**Problem to solve:** Retype the material, please. Every line must match.

**Supplied data:**
****************************************
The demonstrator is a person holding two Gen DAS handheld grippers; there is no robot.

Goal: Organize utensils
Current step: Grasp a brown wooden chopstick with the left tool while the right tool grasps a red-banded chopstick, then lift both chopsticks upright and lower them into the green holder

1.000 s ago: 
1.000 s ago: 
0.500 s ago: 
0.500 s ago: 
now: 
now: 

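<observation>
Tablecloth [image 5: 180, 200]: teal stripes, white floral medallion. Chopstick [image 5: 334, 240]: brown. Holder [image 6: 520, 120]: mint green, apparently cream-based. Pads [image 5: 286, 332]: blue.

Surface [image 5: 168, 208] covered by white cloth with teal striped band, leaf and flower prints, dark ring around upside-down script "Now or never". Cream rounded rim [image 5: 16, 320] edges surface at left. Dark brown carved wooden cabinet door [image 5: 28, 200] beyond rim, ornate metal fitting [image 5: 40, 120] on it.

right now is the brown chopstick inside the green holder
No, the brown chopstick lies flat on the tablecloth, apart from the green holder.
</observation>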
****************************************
**Response to the task:**
The demonstrator is a person holding two Gen DAS handheld grippers; there is no robot.

Goal: Organize utensils
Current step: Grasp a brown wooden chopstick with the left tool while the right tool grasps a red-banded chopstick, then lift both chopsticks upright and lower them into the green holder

1.000 s ago: 
1.000 s ago: 
0.500 s ago: 
0.500 s ago: 
now: 
now: 

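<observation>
Tablecloth [image 5: 180, 200]: teal stripes, white floral medallion. Chopstick [image 5: 334, 240]: brown. Holder [image 6: 520, 120]: mint green, apparently cream-based. Pads [image 5: 286, 332]: blue.

Surface [image 5: 168, 208] covered by white cloth with teal striped band, leaf and flower prints, dark ring around upside-down script "Now or never". Cream rounded rim [image 5: 16, 320] edges surface at left. Dark brown carved wooden cabinet door [image 5: 28, 200] beyond rim, ornate metal fitting [image 5: 40, 120] on it.

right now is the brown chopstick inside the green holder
No, the brown chopstick lies flat on the tablecloth, apart from the green holder.
</observation>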

The complete answer has been presented.